EXERCISE DIRECTIONS:
Look through the records that follow and state how many lines hold the word "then", without adding anything.

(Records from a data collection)
========================================================================

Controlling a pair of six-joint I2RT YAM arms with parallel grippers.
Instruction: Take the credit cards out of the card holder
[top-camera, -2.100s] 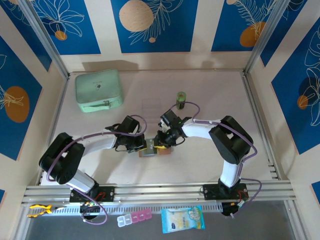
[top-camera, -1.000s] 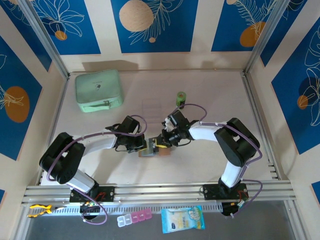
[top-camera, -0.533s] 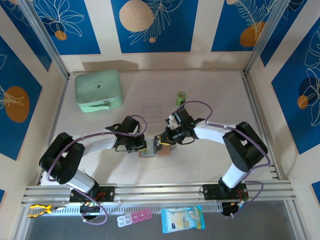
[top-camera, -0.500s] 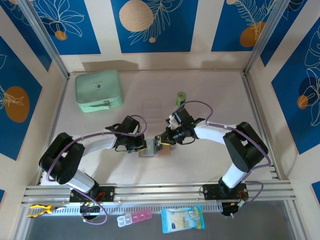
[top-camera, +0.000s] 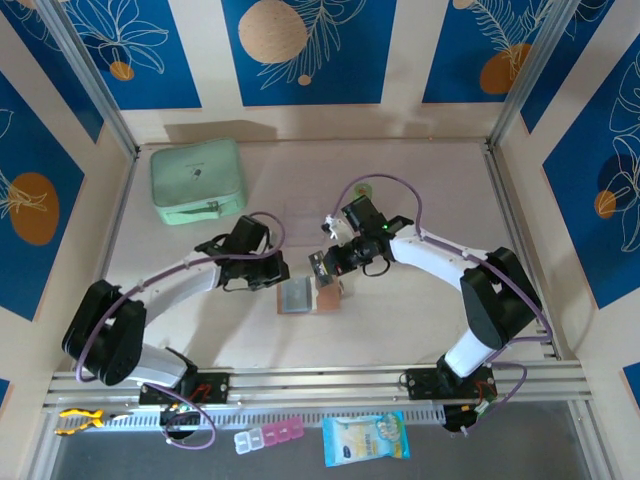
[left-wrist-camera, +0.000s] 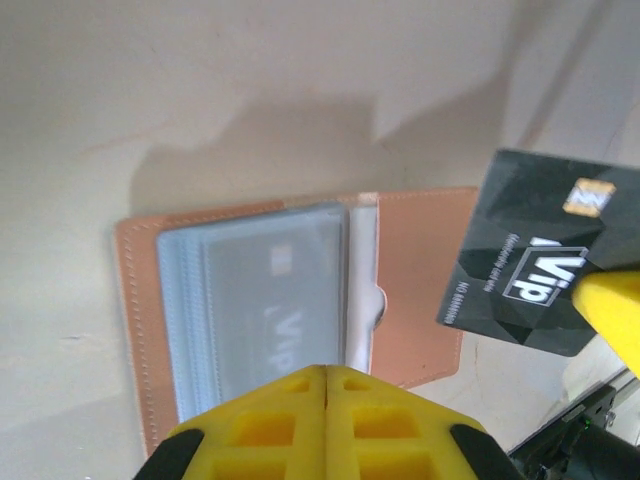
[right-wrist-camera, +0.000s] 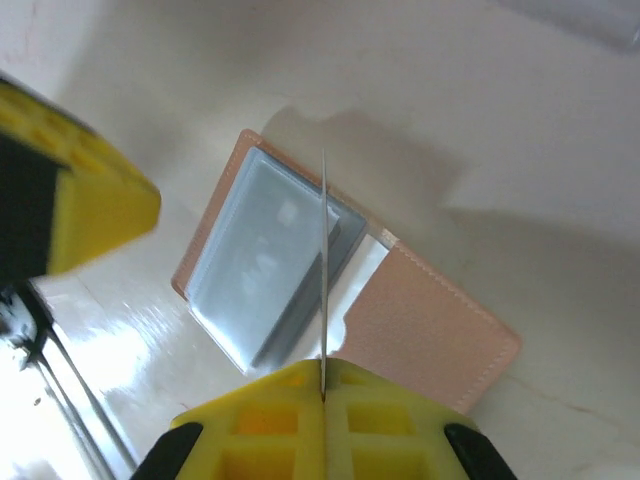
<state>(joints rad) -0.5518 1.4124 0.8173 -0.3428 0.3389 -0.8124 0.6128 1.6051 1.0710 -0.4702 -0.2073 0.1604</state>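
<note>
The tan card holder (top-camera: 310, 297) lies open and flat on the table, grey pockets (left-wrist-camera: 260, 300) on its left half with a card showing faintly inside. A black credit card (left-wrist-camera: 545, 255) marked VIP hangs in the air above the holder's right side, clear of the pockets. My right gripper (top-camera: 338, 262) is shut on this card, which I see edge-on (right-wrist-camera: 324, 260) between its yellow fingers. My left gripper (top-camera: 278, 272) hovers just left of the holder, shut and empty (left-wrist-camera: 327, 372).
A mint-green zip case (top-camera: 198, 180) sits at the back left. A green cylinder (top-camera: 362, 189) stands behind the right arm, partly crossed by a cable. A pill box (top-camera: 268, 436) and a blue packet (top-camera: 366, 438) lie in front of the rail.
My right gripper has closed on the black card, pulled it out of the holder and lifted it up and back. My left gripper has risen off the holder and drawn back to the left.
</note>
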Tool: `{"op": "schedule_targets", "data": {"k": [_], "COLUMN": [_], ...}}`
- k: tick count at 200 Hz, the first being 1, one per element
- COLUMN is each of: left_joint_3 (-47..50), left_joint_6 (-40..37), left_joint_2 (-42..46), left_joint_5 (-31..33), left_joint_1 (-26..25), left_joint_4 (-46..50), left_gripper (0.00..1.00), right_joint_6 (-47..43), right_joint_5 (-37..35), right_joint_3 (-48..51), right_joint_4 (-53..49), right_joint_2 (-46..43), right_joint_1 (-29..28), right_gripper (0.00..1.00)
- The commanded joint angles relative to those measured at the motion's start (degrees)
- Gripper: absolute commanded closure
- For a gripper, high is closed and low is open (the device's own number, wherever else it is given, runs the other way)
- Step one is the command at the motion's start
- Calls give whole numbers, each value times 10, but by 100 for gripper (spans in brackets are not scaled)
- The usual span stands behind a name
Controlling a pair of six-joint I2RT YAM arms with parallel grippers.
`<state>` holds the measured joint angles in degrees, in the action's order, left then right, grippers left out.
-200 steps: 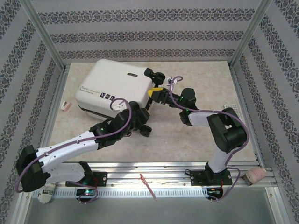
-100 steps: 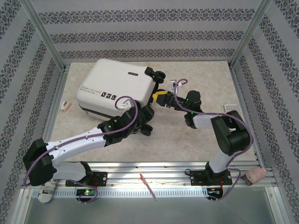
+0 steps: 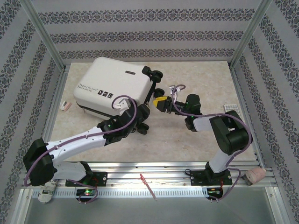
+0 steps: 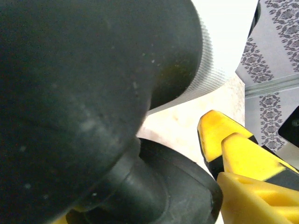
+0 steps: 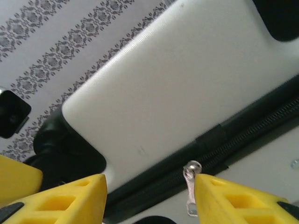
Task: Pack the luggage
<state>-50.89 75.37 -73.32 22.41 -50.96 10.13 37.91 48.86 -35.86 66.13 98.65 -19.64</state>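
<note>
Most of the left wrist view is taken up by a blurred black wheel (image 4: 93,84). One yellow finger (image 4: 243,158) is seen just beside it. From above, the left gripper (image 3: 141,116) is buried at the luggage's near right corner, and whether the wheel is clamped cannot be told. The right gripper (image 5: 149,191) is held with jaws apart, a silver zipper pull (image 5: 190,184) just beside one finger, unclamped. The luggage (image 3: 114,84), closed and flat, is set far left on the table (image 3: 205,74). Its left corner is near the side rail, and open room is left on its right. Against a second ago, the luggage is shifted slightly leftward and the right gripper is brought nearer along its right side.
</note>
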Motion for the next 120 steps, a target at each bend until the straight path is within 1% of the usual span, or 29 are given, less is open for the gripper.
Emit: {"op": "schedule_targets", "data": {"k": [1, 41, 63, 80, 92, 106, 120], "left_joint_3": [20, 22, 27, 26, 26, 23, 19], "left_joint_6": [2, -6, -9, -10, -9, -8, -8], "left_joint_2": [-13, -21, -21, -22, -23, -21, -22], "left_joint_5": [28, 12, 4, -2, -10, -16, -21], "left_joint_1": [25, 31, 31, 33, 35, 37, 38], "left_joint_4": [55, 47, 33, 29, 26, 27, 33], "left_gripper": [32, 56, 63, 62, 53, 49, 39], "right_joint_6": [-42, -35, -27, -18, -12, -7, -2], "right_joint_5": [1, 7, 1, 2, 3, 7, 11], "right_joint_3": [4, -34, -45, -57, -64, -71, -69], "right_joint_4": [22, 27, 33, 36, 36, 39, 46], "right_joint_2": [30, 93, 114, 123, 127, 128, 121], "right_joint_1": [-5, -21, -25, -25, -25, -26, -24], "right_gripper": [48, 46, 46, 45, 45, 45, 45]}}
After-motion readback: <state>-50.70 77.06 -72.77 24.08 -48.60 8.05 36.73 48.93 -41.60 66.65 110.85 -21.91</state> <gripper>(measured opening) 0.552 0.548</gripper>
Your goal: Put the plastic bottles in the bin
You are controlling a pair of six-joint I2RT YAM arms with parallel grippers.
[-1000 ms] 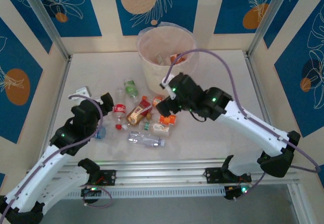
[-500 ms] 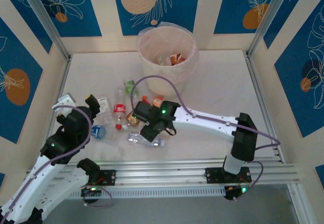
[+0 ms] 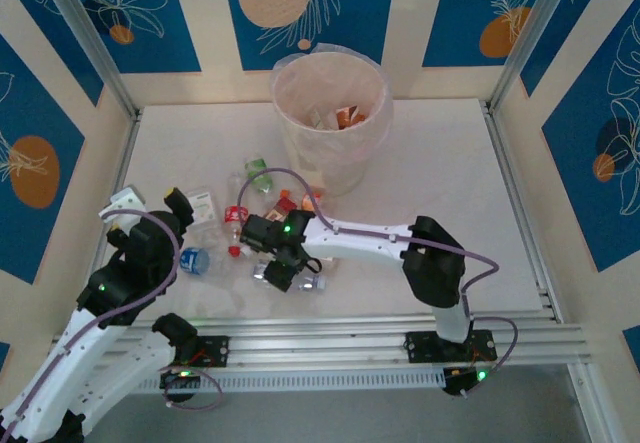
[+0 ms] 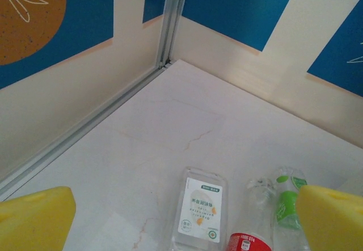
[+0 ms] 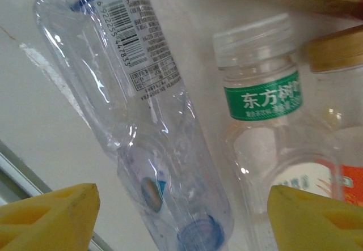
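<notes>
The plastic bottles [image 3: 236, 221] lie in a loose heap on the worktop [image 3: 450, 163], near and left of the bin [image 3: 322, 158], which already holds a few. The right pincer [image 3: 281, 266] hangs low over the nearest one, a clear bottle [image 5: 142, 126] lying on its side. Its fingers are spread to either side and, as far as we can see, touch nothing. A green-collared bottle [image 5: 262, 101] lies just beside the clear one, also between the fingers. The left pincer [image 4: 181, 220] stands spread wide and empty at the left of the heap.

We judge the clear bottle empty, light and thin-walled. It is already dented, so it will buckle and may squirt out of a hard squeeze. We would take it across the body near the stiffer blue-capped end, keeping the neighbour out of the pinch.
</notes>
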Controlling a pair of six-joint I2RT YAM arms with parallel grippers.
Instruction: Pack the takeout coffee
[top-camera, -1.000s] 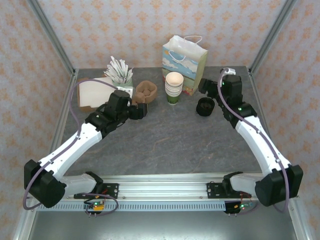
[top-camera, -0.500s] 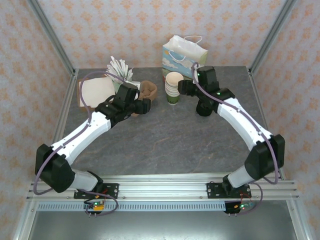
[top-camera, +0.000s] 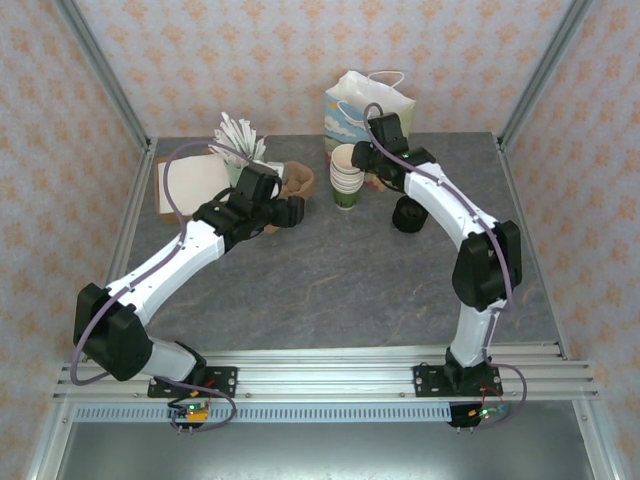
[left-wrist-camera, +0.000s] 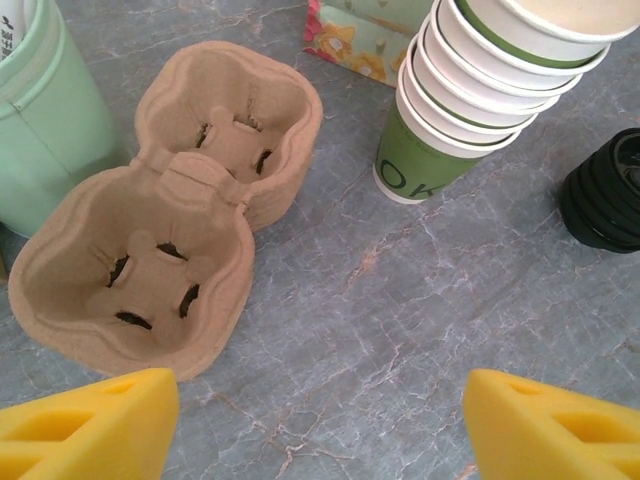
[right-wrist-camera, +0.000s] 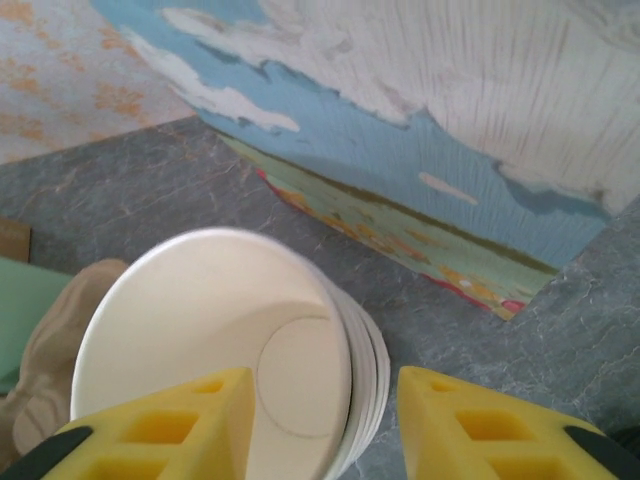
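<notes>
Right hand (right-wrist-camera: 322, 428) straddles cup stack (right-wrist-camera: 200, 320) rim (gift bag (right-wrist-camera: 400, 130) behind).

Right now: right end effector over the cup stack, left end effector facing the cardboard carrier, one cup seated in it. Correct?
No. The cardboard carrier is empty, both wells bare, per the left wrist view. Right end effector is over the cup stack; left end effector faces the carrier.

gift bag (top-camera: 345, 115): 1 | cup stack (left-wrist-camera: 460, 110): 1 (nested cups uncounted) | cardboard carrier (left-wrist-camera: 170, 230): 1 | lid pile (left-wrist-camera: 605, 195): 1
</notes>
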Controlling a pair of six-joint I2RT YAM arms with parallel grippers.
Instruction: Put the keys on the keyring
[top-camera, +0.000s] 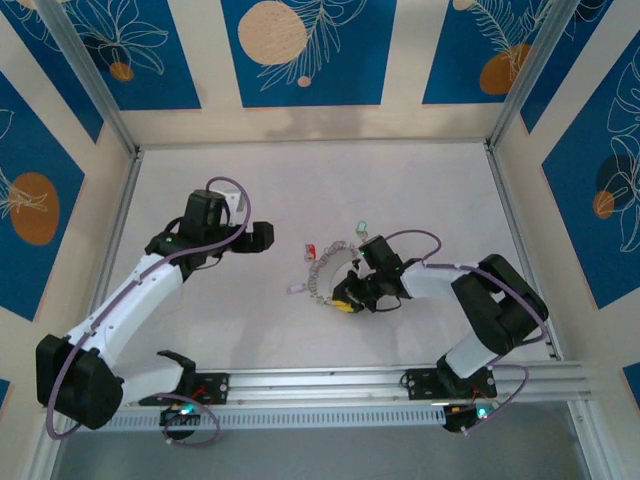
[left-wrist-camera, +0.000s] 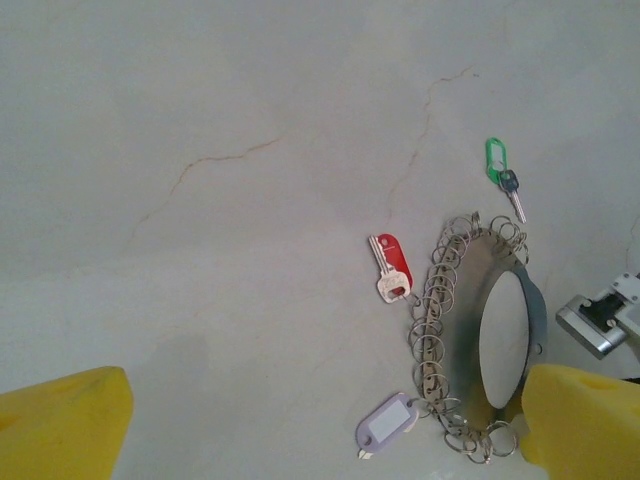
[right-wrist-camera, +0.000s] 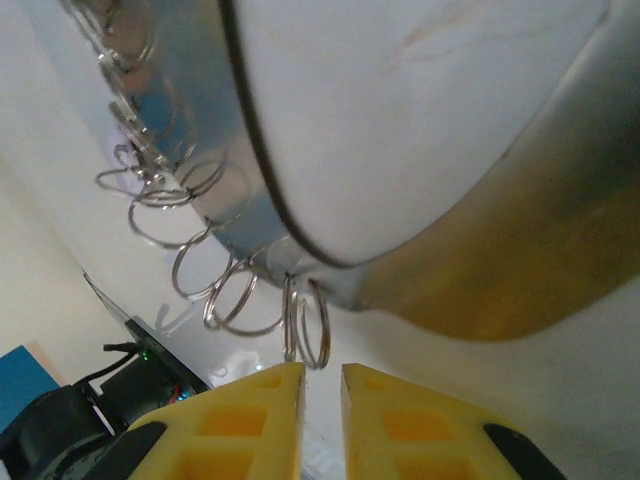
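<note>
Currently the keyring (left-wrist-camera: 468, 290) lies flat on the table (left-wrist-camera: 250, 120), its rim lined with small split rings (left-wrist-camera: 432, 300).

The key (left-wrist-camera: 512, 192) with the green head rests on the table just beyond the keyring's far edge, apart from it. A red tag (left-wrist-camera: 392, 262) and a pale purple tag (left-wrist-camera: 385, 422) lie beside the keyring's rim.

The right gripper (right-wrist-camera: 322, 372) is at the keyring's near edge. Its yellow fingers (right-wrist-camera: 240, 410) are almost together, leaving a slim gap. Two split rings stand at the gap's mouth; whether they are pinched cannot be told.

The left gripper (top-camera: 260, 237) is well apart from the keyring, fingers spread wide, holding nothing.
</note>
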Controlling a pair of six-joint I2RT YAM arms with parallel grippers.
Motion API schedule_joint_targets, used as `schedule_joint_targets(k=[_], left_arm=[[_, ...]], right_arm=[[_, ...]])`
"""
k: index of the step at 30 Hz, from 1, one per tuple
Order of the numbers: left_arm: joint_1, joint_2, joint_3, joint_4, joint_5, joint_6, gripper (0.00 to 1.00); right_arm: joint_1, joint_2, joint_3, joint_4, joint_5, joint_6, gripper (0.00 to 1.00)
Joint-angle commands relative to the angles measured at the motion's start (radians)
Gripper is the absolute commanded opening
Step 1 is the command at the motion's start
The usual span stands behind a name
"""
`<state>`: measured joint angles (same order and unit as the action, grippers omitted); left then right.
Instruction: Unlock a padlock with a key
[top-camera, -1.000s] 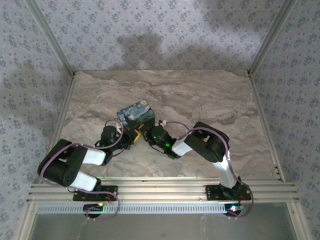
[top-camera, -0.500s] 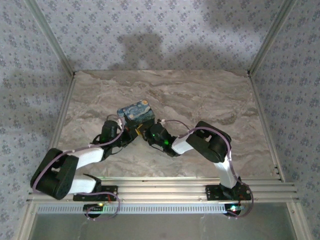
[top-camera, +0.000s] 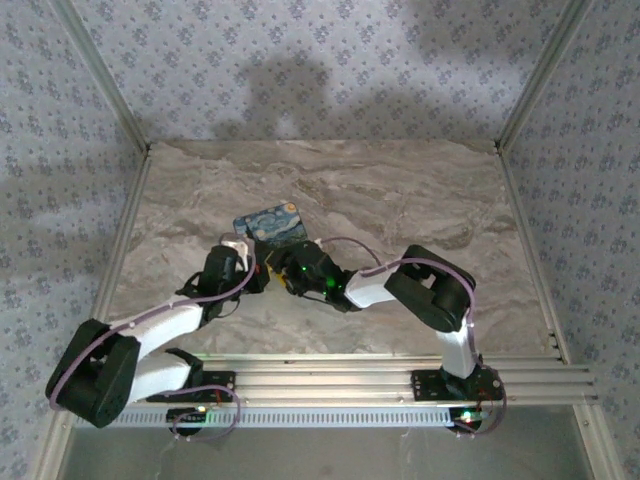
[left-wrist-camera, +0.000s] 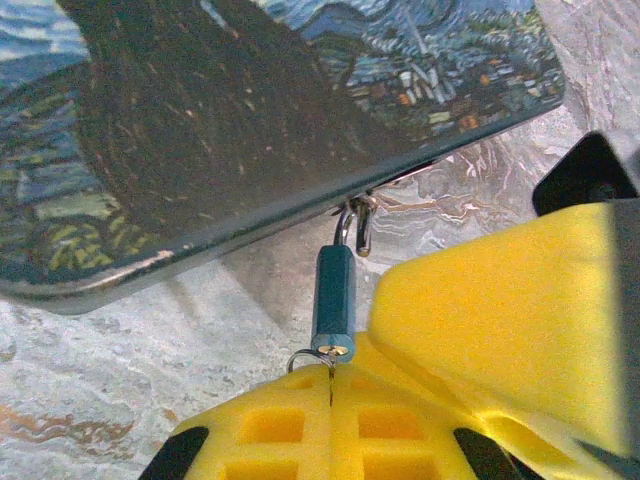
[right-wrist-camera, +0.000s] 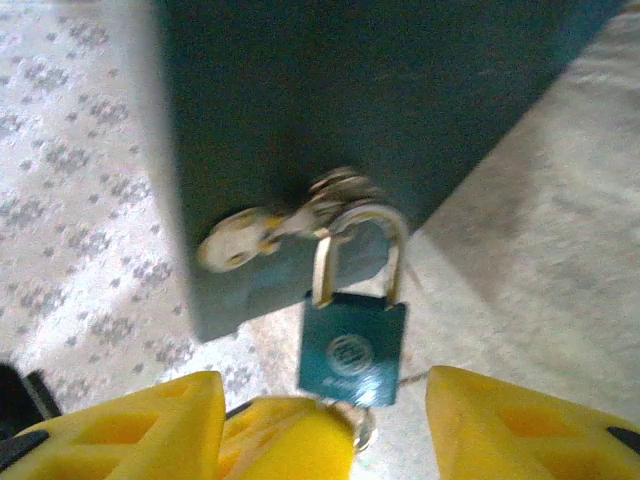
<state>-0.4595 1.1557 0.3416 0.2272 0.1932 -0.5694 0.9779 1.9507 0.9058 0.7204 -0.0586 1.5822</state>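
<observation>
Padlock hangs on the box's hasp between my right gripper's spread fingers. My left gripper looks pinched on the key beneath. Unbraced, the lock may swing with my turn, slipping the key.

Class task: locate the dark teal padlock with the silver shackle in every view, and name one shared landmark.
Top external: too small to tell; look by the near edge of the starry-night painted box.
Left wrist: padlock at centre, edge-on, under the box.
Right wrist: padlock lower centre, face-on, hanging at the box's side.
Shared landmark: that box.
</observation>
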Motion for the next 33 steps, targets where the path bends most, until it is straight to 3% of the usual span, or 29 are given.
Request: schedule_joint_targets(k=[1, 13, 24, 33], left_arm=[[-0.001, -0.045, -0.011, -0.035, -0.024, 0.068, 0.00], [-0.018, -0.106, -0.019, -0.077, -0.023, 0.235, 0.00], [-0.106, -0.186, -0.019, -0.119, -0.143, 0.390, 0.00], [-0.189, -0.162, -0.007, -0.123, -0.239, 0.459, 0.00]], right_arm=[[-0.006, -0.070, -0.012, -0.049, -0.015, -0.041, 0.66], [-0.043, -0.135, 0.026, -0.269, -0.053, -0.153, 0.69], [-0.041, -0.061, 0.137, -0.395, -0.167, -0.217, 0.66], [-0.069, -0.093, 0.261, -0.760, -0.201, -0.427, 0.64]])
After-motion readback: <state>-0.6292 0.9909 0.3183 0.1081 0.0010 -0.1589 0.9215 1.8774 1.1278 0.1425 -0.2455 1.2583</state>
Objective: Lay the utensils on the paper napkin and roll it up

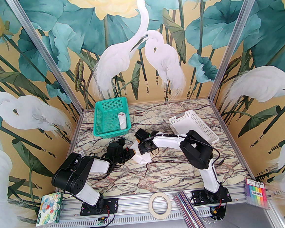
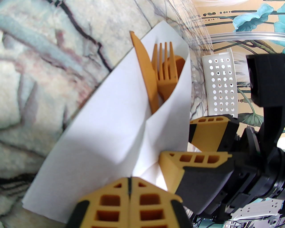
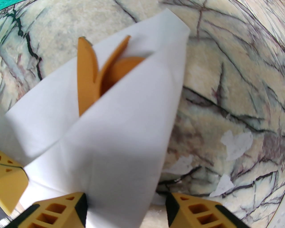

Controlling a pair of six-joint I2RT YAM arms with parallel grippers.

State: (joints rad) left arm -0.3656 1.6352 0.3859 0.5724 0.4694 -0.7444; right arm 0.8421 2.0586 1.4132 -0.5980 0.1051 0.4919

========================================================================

ANSWER FOR THE TASK:
2